Sospetti di omicidio e abuso sessuale: l’inchiesta su Emiliano Milza

Il caso dello chef fiorentino arrestato insieme alla complice per la morte della compagna Franka Ludwig

Sospetti di omicidio e abuso sessuale: l’inchiesta su Emiliano Milza

Un presunto abuso sessuale è emerso tra i reati per cui Emiliano Milza, chef fiorentino di 50 anni, dovrà difendersi. Milza è stato arrestato insieme all’amica Simona Hirsch, entrambi accusati di essere rispettivamente l’ideatore e l’esecutore materiale dell’omicidio di Franka Ludwig, 52 anni, madre del figlio concepito tramite fecondazione assistita.

Le indagini sull’omicidio

Secondo le indagini, la vittima sarebbe stata oggetto di una manipolazione diabolica da parte del compagno, finalizzata a impossessarsi del denaro dell’assicurazione che aveva stipulato per garantire un futuro al figlio in caso di decesso. L’omicidio sarebbe avvenuto nel luglio scorso, quando la donna è stata narcotizzata, uccisa con una pietra e abbandonata in una strada sterrata a San Godenzo, con l’intento di far passare il delitto per un incidente.

Il presunto abuso sessuale

Un altro episodio inquietante è emerso e potrebbe essere oggetto di ulteriori accertamenti: un presunto abuso sessuale avvenuto anni fa in un ristorante dove Milza lavorava. Gli investigatori stanno cercando di rintracciare la presunta vittima e di raccogliere informazioni dai colleghi del locale. Secondo alcune ricostruzioni, la donna sarebbe stata narcotizzata insieme a Milza prima di subire un abuso.

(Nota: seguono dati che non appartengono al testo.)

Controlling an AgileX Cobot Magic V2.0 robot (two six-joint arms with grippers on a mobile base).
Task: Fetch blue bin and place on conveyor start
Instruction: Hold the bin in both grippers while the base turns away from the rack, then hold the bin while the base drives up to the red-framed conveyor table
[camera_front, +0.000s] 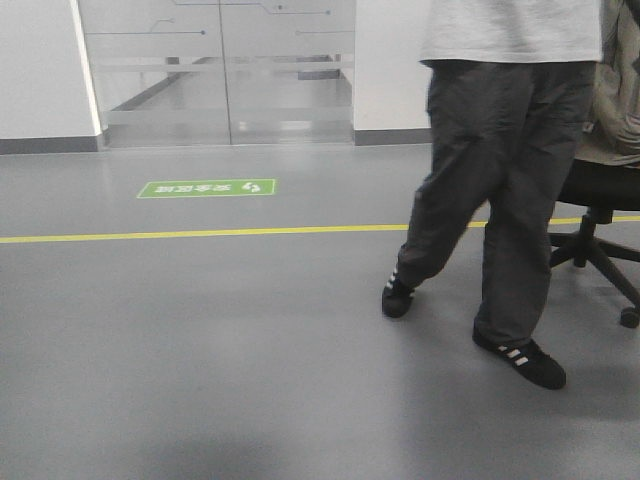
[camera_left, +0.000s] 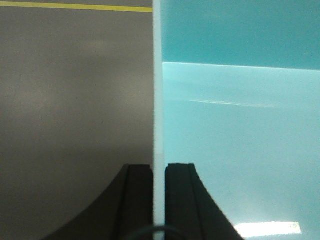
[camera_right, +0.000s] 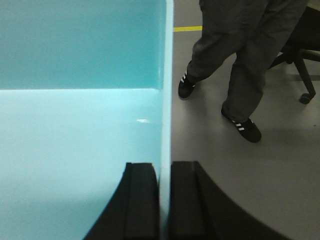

Il primo a sollevare dubbi è stato lo stesso compagno, al risveglio. Tuttavia, le due presunte vittime, prive di prove concrete, hanno scelto di non denunciare l’accaduto. I carabinieri del reparto operativo stanno ora cercando di chiarire la situazione, nonostante le difficoltà legate al tempo trascorso. Si stanno esplorando possibili collegamenti con il lungo soggiorno all’estero che Milza ha effettuato nelle settimane successive agli eventi.

Il misterioso decesso della badante

Ulteriori accertamenti riguardano anche la morte sospetta della badante della madre di Emiliano Milza, una cittadina peruviana deceduta a soli 40 anni nel novembre 2024, poco dopo aver stipulato una polizza vita su indicazione dello stesso Milza, che figurava come beneficiario. Dopo il decesso, avvenuto nell’abitazione dello chef sulle colline sopra Firenze, Milza avrebbe contattato insistentemente la compagnia assicurativa per incassare la somma. Un quadro inquietante che necessita di ulteriori chiarimenti.